O marketing eleitoral tornou-se uma ferramenta indispensável para qualquer candidato. E sua aplicação pode ser vista com maior força em época de pleito eleitoral. Mas a construção da imagem de um candidato é feita ao longo do tempo e não, como muitos imaginam, em época de campanha política. ''Não tem como se criar um candidato. Ou a pessoa defende realmente as idéias do discurso, ou com o tempo ela acaba revelando quem realmente é'', afirma Priscila Punke, doutora em ciências da comunicação, professora da Universidade Federal do Paraná (UFPR).
O comunicador eleitoral deve ser ético. As maiores dificuldades apontadas pela professora são a resistência por parte dos candidatos em mudar sua abordagem e discurso, muitas vezes por acreditarem que como deu certo uma vez, sempre dará. A relação do profissional com o candidato deve ser de extrema confiança. ''O candidato deve ouvir e aceitar as idéias novas'', comenta Priscila.

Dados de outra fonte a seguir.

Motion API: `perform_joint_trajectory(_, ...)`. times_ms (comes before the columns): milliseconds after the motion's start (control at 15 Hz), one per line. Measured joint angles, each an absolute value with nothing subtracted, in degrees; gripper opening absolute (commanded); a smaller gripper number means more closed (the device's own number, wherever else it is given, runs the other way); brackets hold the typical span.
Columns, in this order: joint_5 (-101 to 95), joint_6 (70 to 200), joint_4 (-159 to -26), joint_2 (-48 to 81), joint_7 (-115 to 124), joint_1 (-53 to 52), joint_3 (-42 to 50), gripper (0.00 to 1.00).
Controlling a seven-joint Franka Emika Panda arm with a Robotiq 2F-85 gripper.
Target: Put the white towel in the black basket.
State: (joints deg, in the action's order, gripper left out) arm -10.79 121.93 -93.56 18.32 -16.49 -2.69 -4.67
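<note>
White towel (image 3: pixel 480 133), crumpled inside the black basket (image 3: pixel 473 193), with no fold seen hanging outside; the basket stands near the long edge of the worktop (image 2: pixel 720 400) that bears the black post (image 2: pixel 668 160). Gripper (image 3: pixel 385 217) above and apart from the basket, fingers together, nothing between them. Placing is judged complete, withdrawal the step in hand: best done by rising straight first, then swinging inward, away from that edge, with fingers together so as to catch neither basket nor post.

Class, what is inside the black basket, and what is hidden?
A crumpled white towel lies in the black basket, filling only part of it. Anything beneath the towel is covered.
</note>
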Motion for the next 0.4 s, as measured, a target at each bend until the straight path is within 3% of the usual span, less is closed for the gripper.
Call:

As campanhas ao longo dos anos tornaram-se mais profissionalizadas, e os bons profissionais são disputados e extremamente bem remunerados. Os ganhos, esses são guardados como segredos de estado e vão depender do cargo a ser exercido durante a campanha. ''A remuneração de um jornalista (por exemplo) em camapanha é no mínimo o dobro do piso salarial, isso para trabalhar cinco horas por dia, exceto finais de semana'', afirma. O piso salarial do jornalista varia coforme o estado, no Paraná o piso é de R$ 2.049,11, segundo o Sindicato dos Jornalistas do Paraná (Sindijor-Pr).

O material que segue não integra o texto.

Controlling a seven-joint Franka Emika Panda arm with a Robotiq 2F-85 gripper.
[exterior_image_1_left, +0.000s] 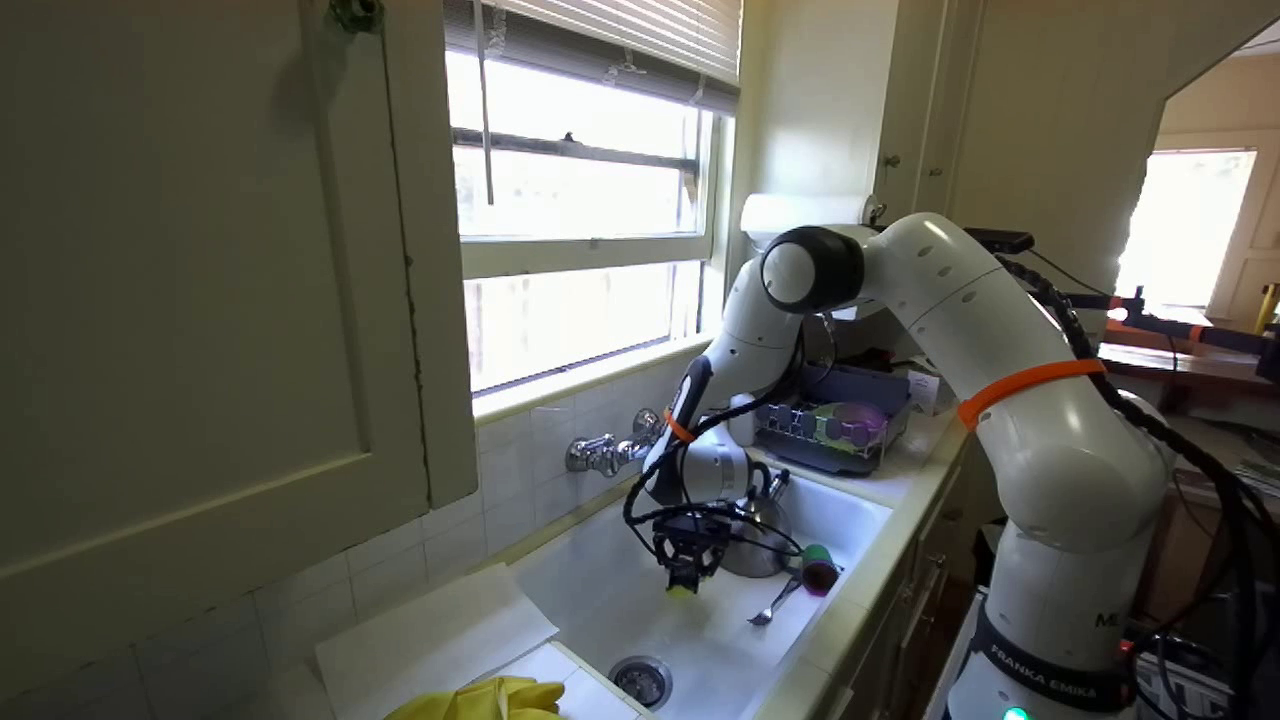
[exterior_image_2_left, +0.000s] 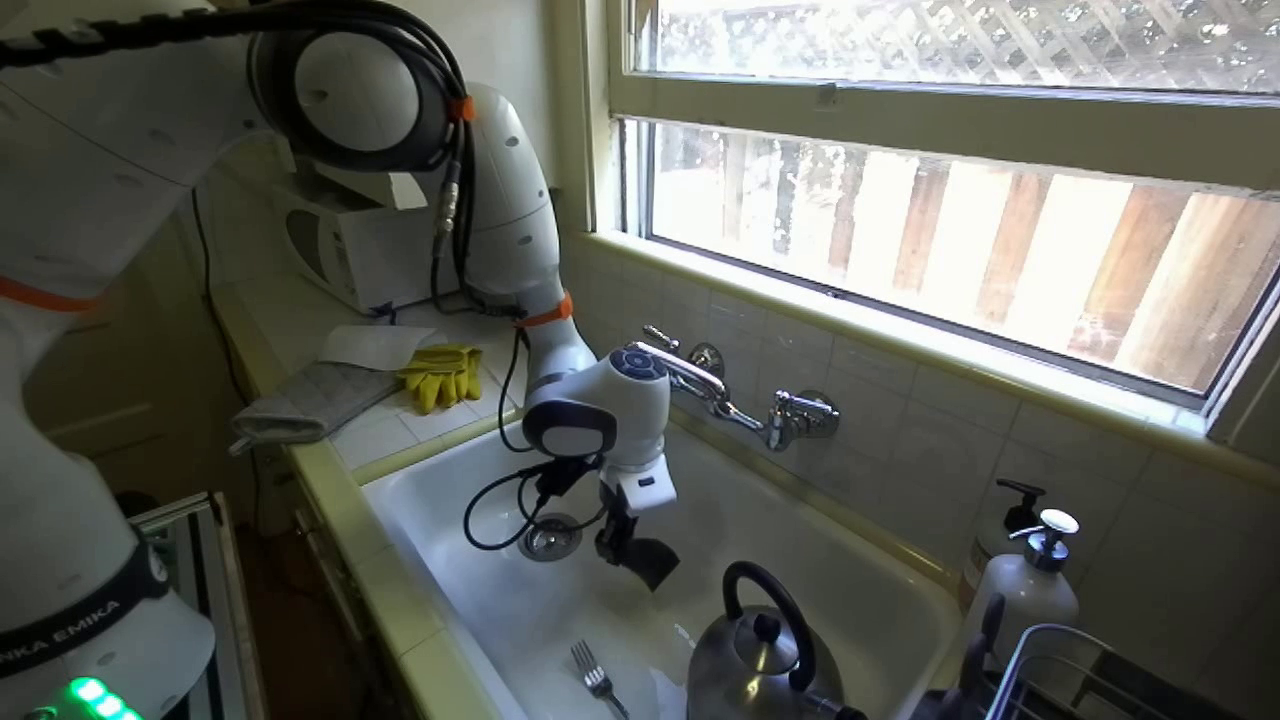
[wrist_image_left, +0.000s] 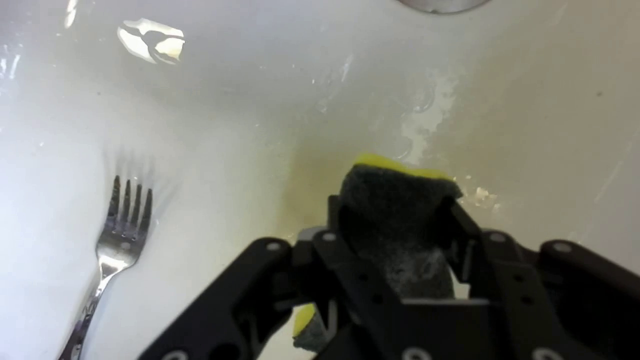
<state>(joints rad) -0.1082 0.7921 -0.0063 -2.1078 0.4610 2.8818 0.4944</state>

Para ser marqueteiro político não é necessário formação específica, ou mesmo um diploma universitário. É preciso no entanto conhecimento da área e muito jogo de cintura. ''Há uma mistificação da atividade, tal como a dos profissionais de marketing representam uma espécie de milagreiros, portadores de soluções mágicas'', comenta Luiz Inácio de Melo, profissional de comunicação eleitoral.

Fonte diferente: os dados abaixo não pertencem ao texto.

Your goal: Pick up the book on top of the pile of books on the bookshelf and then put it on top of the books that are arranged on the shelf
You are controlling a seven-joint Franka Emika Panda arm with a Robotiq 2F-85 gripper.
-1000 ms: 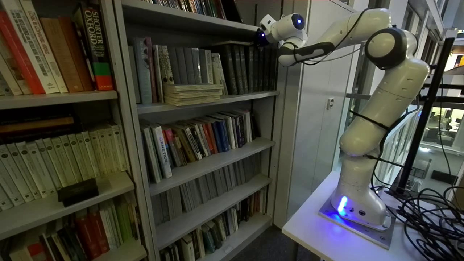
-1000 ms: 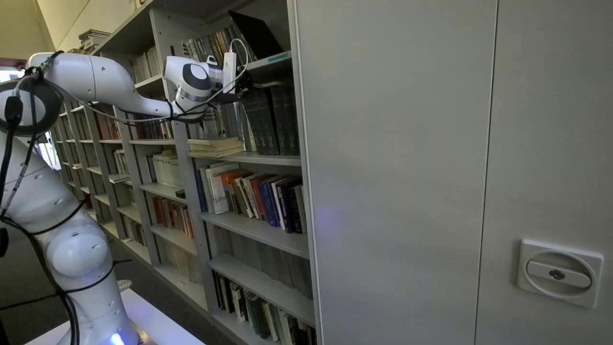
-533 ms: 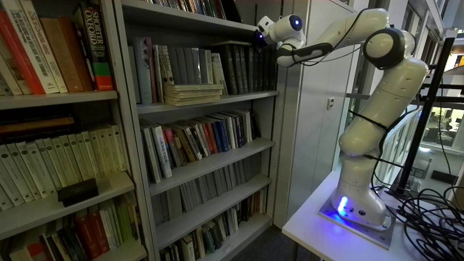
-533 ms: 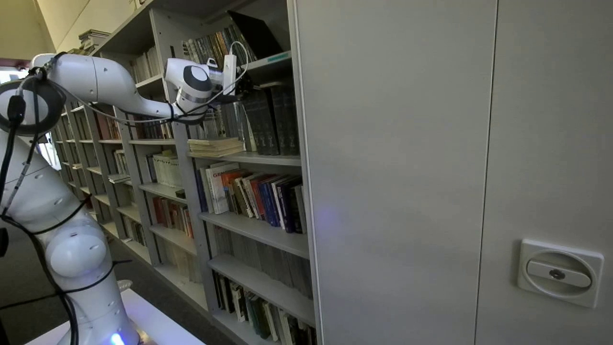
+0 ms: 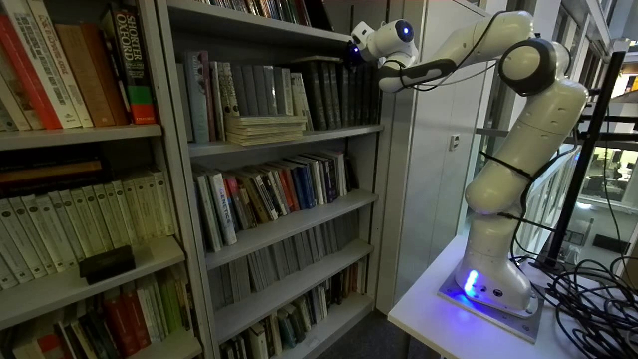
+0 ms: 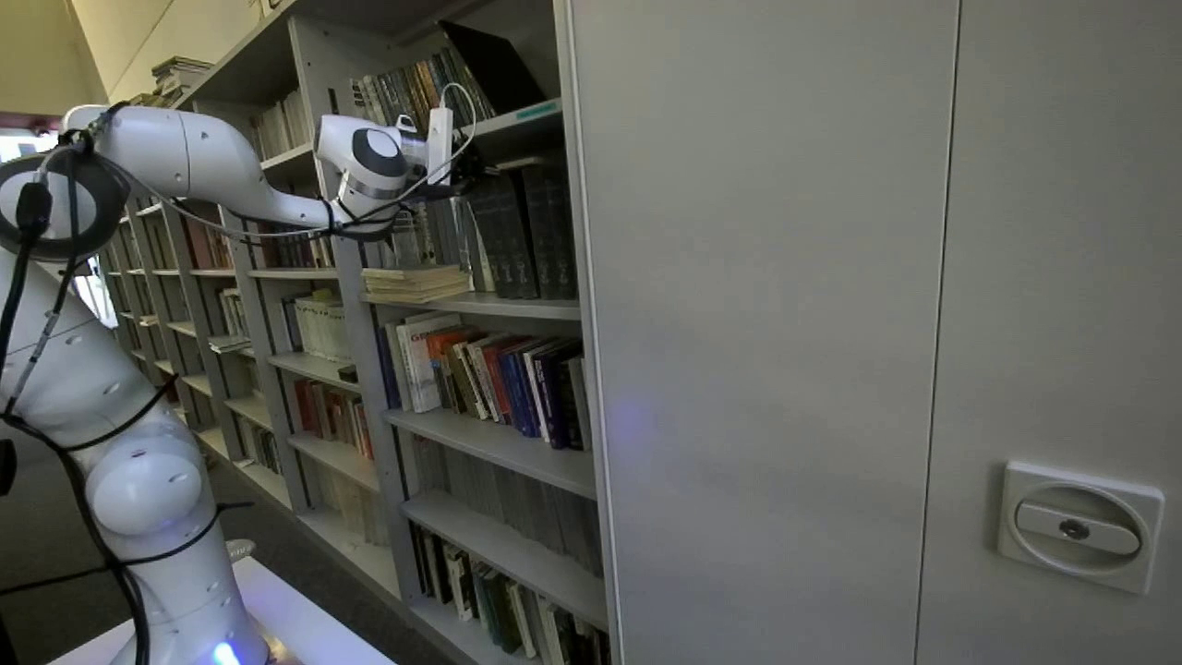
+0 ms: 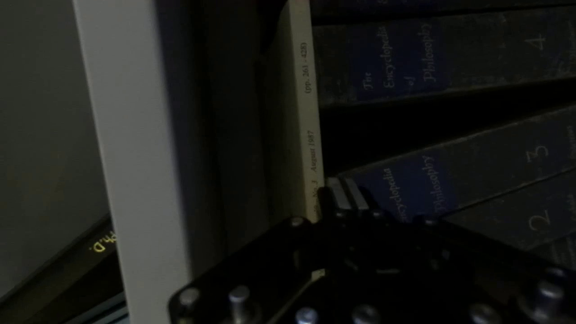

Melo se considera um autodidata em relação ao marketing político e eleitoral, já que não tem formação universitária específica. ''Há especializações aplicáveis, como por exemplo, em planejamento de marketing, gestão, entre outras'', lembra. Melo, que atuou muitos anos como jornalista, é hoje consultor autônomo, e está cursando Ciências Políticas. Sua carreira profissional teve início na militância política, quando era responsável por produzir materiais e discursos para as campanhas do partido. ''Foi aí que comecei a me interessar cada vez mais pelo assunto'', lembra Melo.
O brasileiro, segundo Priscila, só vive a política durante as campanhas eleitorais, e para ela é necessária uma mudança no pensamento. ''É preciso ver a política como algo referente à vida, ao dia a dia da pessoa'', ensina. A atividade política é permanente e não um acontecimento esporádico como muitos veem.